[ASSIGNMENT] Beginning at the top of the data below, write out every line exactly until you reach the line with "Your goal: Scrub", and include that line.

[EXERCISE DATA]

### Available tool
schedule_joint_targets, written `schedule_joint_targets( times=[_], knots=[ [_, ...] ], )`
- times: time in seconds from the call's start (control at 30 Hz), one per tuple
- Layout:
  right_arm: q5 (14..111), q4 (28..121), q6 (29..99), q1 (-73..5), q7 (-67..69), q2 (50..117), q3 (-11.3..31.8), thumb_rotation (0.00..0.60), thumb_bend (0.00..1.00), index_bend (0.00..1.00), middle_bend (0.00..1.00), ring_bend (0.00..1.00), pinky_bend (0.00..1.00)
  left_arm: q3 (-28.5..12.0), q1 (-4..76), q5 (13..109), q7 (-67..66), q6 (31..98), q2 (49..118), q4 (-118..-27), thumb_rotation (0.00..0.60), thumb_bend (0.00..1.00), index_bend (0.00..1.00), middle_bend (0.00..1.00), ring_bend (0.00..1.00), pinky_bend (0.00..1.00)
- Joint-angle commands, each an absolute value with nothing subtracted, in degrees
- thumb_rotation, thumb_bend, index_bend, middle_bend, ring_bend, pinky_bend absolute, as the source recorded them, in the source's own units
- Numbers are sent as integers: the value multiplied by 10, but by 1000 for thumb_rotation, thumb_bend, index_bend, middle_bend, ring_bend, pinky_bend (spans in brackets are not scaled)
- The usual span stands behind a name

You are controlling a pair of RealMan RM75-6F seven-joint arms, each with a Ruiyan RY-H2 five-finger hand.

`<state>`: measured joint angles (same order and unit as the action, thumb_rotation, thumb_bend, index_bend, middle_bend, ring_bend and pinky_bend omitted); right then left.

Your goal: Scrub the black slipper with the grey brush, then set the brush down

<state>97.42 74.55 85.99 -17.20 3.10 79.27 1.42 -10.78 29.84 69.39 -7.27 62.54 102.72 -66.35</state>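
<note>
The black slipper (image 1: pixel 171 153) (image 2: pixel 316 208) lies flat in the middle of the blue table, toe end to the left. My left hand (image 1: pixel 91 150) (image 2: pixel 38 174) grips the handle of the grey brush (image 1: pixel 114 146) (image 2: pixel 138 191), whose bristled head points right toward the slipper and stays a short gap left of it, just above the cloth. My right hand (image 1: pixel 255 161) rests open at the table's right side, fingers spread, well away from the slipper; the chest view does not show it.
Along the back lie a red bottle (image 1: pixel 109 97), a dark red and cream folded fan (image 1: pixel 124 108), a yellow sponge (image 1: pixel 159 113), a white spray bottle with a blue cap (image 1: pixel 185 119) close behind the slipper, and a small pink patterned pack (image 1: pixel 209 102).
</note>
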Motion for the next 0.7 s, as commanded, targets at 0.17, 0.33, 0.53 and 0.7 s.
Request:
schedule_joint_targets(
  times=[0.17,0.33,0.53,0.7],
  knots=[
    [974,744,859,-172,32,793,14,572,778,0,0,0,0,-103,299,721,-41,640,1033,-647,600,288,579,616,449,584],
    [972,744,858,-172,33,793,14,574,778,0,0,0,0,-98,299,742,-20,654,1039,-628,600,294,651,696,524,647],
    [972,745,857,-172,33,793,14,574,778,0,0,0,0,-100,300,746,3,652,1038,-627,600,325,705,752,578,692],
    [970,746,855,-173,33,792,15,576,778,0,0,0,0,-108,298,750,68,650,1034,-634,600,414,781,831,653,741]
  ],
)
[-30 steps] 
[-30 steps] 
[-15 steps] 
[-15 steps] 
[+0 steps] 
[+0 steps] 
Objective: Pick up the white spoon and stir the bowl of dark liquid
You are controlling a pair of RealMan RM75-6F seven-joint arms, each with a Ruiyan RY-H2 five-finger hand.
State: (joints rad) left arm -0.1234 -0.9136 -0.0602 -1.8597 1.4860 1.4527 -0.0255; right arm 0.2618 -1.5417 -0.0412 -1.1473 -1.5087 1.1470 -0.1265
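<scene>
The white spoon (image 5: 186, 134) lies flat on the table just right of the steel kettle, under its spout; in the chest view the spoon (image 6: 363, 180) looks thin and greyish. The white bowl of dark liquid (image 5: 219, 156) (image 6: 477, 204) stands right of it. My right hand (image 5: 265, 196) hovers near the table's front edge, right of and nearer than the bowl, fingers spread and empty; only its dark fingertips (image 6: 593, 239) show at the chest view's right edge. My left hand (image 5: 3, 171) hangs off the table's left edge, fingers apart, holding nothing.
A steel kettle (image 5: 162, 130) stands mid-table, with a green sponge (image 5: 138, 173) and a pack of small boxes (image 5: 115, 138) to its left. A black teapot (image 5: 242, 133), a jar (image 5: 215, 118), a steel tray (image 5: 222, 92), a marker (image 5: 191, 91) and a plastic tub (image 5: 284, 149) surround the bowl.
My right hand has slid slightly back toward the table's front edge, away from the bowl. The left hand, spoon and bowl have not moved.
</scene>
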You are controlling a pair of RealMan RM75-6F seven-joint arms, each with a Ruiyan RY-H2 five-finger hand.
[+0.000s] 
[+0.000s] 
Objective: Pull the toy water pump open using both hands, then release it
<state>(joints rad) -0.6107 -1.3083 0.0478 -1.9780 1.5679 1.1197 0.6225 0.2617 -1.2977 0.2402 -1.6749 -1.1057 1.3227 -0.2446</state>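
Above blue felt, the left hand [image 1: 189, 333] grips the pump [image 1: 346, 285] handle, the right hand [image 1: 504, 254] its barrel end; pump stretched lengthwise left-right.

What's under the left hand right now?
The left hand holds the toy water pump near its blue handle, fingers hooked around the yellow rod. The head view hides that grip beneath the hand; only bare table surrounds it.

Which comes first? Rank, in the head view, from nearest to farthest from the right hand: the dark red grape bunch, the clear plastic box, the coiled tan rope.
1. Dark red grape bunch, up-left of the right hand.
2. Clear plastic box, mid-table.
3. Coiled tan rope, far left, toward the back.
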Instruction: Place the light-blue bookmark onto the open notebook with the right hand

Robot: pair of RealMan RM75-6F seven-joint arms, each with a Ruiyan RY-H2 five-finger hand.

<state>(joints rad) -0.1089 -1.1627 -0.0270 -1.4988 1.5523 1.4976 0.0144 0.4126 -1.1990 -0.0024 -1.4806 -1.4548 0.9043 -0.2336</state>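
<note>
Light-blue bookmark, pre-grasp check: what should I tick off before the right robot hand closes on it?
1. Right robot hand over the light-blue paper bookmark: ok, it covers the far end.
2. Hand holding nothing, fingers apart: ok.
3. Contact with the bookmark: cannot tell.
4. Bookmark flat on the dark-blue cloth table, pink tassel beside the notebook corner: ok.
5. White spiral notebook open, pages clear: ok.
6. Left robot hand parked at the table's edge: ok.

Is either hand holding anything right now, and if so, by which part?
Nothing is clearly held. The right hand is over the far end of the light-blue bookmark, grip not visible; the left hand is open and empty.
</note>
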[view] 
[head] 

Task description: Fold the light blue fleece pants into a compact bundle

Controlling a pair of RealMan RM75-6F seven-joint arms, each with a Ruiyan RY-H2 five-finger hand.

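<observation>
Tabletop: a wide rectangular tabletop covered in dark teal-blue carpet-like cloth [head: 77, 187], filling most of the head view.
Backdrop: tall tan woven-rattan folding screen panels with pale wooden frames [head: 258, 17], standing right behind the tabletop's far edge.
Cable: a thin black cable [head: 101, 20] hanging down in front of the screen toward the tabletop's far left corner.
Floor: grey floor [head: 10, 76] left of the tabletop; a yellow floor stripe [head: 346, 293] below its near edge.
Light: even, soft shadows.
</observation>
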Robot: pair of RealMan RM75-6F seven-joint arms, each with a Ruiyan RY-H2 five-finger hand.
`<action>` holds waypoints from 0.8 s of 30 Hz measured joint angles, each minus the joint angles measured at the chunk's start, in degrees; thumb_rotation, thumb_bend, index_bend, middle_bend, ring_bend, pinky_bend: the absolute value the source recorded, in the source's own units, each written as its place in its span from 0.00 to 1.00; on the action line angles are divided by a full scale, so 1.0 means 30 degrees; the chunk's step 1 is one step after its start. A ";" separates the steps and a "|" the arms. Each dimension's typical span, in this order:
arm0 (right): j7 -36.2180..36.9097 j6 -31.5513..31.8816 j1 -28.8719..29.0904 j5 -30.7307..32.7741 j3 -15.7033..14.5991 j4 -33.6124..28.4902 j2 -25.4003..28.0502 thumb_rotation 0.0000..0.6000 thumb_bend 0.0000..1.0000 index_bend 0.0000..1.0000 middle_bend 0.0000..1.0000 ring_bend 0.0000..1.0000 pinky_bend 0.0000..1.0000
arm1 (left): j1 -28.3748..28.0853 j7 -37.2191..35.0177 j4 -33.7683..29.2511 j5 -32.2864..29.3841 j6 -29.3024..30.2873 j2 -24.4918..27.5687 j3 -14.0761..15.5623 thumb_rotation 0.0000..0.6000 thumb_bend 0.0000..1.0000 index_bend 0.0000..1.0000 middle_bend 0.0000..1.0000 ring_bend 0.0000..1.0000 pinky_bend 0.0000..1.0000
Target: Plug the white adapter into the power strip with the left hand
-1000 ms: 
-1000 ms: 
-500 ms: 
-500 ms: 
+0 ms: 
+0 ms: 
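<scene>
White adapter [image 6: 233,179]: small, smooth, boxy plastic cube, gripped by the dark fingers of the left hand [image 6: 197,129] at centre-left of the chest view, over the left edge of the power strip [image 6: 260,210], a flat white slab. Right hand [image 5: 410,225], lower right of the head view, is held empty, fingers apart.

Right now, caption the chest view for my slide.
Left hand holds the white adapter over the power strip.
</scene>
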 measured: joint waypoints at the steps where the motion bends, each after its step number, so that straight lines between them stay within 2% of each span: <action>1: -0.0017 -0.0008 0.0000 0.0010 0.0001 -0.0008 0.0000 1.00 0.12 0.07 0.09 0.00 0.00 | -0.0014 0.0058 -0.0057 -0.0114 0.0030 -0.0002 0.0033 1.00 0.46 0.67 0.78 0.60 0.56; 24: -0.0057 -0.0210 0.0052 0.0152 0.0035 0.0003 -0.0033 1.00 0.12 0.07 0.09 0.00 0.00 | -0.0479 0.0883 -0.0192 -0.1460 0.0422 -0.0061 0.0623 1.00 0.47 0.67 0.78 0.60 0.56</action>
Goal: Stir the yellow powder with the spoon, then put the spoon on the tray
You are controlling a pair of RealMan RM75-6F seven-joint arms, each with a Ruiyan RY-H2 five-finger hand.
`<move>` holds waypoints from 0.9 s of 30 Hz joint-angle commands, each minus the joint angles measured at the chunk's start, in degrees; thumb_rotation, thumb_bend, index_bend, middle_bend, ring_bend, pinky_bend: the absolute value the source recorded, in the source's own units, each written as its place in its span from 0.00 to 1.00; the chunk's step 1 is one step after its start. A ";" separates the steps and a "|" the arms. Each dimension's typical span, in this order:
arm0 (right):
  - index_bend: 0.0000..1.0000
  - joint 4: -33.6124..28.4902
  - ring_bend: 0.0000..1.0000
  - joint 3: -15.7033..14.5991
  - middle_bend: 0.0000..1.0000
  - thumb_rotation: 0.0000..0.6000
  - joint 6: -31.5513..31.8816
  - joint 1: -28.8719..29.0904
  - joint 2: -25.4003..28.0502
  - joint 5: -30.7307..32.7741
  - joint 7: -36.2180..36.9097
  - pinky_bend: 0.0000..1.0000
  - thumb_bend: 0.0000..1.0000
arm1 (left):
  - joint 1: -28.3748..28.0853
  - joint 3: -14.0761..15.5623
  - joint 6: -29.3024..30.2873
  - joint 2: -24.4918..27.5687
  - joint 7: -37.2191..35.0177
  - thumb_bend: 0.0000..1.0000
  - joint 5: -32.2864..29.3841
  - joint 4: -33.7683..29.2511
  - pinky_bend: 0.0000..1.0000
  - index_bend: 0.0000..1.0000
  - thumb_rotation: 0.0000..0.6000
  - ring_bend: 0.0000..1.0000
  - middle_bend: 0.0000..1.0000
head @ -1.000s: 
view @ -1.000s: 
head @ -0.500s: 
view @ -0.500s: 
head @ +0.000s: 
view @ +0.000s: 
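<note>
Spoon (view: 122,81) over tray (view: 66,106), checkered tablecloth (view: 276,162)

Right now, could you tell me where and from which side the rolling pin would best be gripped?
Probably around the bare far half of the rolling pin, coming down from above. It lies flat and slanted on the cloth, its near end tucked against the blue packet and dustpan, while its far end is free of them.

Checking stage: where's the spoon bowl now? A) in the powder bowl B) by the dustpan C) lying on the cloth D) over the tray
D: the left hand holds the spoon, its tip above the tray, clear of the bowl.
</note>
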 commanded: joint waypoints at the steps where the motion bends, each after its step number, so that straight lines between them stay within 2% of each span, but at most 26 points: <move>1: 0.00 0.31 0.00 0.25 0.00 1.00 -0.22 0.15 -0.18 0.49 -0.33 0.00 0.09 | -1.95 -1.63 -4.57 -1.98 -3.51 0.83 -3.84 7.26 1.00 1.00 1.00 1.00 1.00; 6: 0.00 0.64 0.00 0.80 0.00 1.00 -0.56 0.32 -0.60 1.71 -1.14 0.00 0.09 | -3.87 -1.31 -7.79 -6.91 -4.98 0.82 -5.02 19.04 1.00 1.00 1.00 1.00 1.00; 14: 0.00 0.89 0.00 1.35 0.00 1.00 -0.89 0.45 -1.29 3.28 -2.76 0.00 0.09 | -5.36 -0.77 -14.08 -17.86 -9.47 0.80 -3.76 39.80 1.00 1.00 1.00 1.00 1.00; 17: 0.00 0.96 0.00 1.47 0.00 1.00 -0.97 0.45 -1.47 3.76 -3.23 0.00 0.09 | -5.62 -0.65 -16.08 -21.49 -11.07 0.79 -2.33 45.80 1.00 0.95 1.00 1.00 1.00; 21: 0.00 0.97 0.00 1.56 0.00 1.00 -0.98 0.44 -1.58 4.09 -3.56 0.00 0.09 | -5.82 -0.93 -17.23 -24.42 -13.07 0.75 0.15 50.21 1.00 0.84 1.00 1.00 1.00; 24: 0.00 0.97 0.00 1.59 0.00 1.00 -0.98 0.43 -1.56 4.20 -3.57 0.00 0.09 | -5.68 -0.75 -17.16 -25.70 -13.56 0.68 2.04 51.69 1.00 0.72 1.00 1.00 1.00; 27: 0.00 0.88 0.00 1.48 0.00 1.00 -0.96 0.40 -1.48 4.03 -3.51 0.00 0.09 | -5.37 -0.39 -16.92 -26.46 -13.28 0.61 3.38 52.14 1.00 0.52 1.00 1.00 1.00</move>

[ANSWER]
### Available tool
schedule_joint_targets, written `schedule_joint_targets( times=[_], knots=[ [_, ...] ], )`
- times: time in seconds from the call's start (control at 30 Hz), one per tuple
- Layout:
  right_arm: q5 (14..111), q4 (28..121), q6 (29..99), q1 (-73..5), q7 (-67..69), q2 (50..117), q3 (-11.3..31.8), thumb_rotation (0.00..0.60), thumb_bend (0.00..1.00), index_bend (0.00..1.00), middle_bend (0.00..1.00), ring_bend (0.00..1.00), pinky_bend (0.00..1.00)
  left_arm: q3 (-28.5..12.0), q1 (-4..76), q5 (13..109), q7 (-67..66), q6 (31..98), q2 (49..118), q4 (-118..-27), thumb_rotation (0.00..0.60), thumb_bend (0.00..1.00), index_bend (0.00..1.00), middle_bend (0.00..1.00), ring_bend (0.00..1.00), pinky_bend (0.00..1.00)
- Joint-angle commands, each an absolute value with nothing subtracted, in degrees
- thumb_rotation, thumb_bend, index_bend, middle_bend, ring_bend, pinky_bend absolute, as the source recorded them, in the source's own units
- Numbers are sent as integers: the value multiplied by 10, but by 1000 for thumb_rotation, thumb_bend, index_bend, middle_bend, ring_bend, pinky_bend (spans in brackets are not scaled)
- The usual span stands behind a name

You are controlling a pair of RealMan RM75-6F seven-joint arms, each with a Ruiyan RY-H2 five-finger hand.

`<state>`: measured joint angles (same order and unit as the action, thumb_rotation, thumb_bend, index_bend, middle_bend, ring_bend and pinky_bend omitted); right then left.

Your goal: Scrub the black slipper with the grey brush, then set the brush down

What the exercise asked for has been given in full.